Data items:

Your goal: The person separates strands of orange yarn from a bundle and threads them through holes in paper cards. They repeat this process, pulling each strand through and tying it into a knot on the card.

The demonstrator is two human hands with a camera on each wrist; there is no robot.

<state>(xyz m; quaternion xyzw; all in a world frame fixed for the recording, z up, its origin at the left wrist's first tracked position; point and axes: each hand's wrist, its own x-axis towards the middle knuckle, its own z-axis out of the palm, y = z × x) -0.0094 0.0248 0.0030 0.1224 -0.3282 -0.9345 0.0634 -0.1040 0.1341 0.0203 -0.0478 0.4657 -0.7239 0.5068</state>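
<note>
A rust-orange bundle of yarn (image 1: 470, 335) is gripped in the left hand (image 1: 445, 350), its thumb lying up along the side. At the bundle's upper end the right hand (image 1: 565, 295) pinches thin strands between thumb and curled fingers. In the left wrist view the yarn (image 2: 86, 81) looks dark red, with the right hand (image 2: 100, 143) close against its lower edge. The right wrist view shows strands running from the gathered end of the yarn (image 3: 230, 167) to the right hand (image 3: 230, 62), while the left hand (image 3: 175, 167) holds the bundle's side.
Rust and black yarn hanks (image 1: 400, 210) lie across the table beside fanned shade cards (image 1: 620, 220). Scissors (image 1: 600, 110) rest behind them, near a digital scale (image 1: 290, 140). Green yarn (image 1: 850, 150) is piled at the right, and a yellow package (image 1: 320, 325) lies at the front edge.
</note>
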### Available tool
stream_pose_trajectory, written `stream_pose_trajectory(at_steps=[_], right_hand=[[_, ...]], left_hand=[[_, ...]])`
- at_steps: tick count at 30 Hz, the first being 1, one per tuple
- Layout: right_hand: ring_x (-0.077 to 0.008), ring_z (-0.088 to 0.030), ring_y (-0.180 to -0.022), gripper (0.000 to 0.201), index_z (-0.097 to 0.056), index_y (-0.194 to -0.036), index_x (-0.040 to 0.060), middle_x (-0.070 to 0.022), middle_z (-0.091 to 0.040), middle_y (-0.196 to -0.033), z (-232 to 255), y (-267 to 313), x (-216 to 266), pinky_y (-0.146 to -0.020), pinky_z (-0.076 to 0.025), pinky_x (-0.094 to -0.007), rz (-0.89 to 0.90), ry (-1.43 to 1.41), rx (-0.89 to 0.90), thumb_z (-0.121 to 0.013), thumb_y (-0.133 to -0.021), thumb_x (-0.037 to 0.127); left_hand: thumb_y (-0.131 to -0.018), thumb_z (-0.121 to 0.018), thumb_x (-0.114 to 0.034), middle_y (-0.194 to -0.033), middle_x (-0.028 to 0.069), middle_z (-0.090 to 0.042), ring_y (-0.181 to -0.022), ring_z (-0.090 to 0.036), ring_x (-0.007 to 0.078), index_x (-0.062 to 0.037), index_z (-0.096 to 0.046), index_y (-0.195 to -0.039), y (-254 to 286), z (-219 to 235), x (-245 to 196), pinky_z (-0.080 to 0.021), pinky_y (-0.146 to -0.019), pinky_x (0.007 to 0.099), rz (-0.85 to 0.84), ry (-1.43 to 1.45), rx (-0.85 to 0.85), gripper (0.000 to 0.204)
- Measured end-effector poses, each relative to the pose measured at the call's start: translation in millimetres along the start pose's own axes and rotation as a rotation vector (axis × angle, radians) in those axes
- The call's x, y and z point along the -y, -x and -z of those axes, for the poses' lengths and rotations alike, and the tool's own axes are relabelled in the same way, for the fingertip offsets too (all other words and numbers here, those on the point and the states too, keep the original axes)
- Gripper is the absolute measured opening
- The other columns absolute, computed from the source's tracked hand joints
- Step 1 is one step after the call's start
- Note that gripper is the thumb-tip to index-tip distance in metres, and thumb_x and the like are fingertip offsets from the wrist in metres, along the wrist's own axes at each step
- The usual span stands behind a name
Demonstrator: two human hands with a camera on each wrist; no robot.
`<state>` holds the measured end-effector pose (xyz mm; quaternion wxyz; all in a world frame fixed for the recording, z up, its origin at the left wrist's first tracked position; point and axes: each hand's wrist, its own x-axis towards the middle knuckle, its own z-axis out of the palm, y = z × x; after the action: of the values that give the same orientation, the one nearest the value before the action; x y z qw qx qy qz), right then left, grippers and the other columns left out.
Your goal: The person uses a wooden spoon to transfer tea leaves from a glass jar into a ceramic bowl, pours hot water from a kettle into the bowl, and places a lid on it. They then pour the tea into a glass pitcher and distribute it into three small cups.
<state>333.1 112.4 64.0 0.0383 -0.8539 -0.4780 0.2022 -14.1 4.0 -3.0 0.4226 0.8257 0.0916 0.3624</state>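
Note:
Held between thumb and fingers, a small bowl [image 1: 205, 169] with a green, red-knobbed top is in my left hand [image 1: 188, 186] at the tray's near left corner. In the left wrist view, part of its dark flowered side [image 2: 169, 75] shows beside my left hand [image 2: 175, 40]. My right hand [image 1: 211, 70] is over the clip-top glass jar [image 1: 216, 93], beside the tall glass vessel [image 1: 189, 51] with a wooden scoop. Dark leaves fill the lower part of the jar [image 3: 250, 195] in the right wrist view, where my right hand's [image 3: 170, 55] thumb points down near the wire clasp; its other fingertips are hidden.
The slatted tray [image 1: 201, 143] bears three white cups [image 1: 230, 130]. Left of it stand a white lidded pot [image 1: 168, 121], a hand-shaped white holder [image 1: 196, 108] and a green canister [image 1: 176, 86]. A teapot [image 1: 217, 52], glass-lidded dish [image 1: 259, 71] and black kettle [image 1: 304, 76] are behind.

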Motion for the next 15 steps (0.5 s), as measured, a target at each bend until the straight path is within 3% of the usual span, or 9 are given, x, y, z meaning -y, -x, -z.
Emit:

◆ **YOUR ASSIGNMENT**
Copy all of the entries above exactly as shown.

◆ **RESPONSE**
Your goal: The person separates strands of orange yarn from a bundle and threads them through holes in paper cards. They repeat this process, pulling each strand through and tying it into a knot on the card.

The demonstrator is two human hands with a camera on each wrist; there is no robot.

<state>(xyz m; quaternion xyzw; all in a world frame fixed for the recording, z up, its origin at the left wrist's first tracked position; point and axes: each hand's wrist, its own x-axis towards the middle knuckle, its own z-axis out of the palm, y = z × x) -0.0094 0.0248 0.0030 0.1224 -0.3282 -0.9345 0.0634 -0.1040 0.1341 0.0203 -0.0478 0.4657 -0.7239 0.5068</state>
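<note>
A rust-orange bundle of yarn (image 1: 470, 335) is gripped in the left hand (image 1: 445, 350), its thumb lying up along the side. At the bundle's upper end the right hand (image 1: 565, 295) pinches thin strands between thumb and curled fingers. In the left wrist view the yarn (image 2: 86, 81) looks dark red, with the right hand (image 2: 100, 143) close against its lower edge. The right wrist view shows strands running from the gathered end of the yarn (image 3: 230, 167) to the right hand (image 3: 230, 62), while the left hand (image 3: 175, 167) holds the bundle's side.
Rust and black yarn hanks (image 1: 400, 210) lie across the table beside fanned shade cards (image 1: 620, 220). Scissors (image 1: 600, 110) rest behind them, near a digital scale (image 1: 290, 140). Green yarn (image 1: 850, 150) is piled at the right, and a yellow package (image 1: 320, 325) lies at the front edge.
</note>
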### Available tool
stream_pose_trajectory, written `stream_pose_trajectory(at_steps=[_], right_hand=[[_, ...]], left_hand=[[_, ...]])`
- at_steps: tick count at 30 Hz, the first being 1, one per tuple
- Layout: right_hand: ring_x (-0.077 to 0.008), ring_z (-0.088 to 0.030), ring_y (-0.180 to -0.022), gripper (0.000 to 0.201), index_z (-0.097 to 0.056), index_y (-0.194 to -0.036), index_x (-0.040 to 0.060), middle_x (-0.070 to 0.022), middle_z (-0.091 to 0.040), middle_y (-0.196 to -0.033), z (-232 to 255), y (-267 to 313), x (-216 to 266), pinky_y (-0.146 to -0.020), pinky_z (-0.076 to 0.025), pinky_x (-0.094 to -0.007), rz (-0.89 to 0.90), ry (-1.43 to 1.41), rx (-0.89 to 0.90), thumb_z (-0.121 to 0.013), thumb_y (-0.133 to -0.021), thumb_x (-0.037 to 0.127); left_hand: thumb_y (-0.131 to -0.018), thumb_z (-0.121 to 0.018), thumb_x (-0.114 to 0.034), middle_y (-0.194 to -0.033), middle_x (-0.028 to 0.069), middle_z (-0.090 to 0.042), ring_y (-0.181 to -0.022), ring_z (-0.090 to 0.036), ring_x (-0.007 to 0.078), index_x (-0.062 to 0.037), index_z (-0.096 to 0.046), index_y (-0.195 to -0.039), y (-254 to 286), z (-219 to 235), x (-245 to 196), pinky_z (-0.080 to 0.021), pinky_y (-0.146 to -0.019), pinky_x (0.007 to 0.099), rz (-0.85 to 0.84), ry (-1.43 to 1.45), rx (-0.85 to 0.85), gripper (0.000 to 0.204)
- Measured end-effector poses, each relative to the pose measured at the call's start: translation in millimetres along the start pose's own axes and rotation as a rotation vector (axis × angle, radians) in those axes
- The call's x, y and z point along the -y, -x and -z of those axes, for the poses' lengths and rotations alike, and the tool's own axes are relabelled in the same way, for the fingertip offsets too (all other words and numbers here, those on the point and the states too, keep the original axes)
- Gripper is the absolute measured opening
- The other columns absolute, computed from the source's tracked hand joints
- Step 1 is one step after the call's start
- Note that gripper is the thumb-tip to index-tip distance in metres, and thumb_x and the like are fingertip offsets from the wrist in metres, along the wrist's own axes at each step
- The usual span stands behind a name
Demonstrator: two human hands with a camera on each wrist; no robot.
`<state>` holds the measured end-effector pose (xyz mm; quaternion wxyz; all in a world frame fixed for the recording, z up, its origin at the left wrist's first tracked position; point and axes: each hand's wrist, its own x-axis towards the middle knuckle, its own z-axis out of the palm, y = z × x; after the action: of the values that give the same orientation, the one nearest the value before the action; x y z qw qx qy qz), right then left, grippers and the other columns left out.
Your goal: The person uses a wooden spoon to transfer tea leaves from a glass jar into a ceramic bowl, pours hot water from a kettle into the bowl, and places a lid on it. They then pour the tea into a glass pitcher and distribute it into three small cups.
<state>333.1 112.4 64.0 0.0383 -0.8539 -0.4780 0.2022 -14.1 4.0 -3.0 0.4226 0.8257 0.0916 0.3624</state>
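Note:
Held between thumb and fingers, a small bowl [image 1: 205, 169] with a green, red-knobbed top is in my left hand [image 1: 188, 186] at the tray's near left corner. In the left wrist view, part of its dark flowered side [image 2: 169, 75] shows beside my left hand [image 2: 175, 40]. My right hand [image 1: 211, 70] is over the clip-top glass jar [image 1: 216, 93], beside the tall glass vessel [image 1: 189, 51] with a wooden scoop. Dark leaves fill the lower part of the jar [image 3: 250, 195] in the right wrist view, where my right hand's [image 3: 170, 55] thumb points down near the wire clasp; its other fingertips are hidden.
The slatted tray [image 1: 201, 143] bears three white cups [image 1: 230, 130]. Left of it stand a white lidded pot [image 1: 168, 121], a hand-shaped white holder [image 1: 196, 108] and a green canister [image 1: 176, 86]. A teapot [image 1: 217, 52], glass-lidded dish [image 1: 259, 71] and black kettle [image 1: 304, 76] are behind.
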
Motion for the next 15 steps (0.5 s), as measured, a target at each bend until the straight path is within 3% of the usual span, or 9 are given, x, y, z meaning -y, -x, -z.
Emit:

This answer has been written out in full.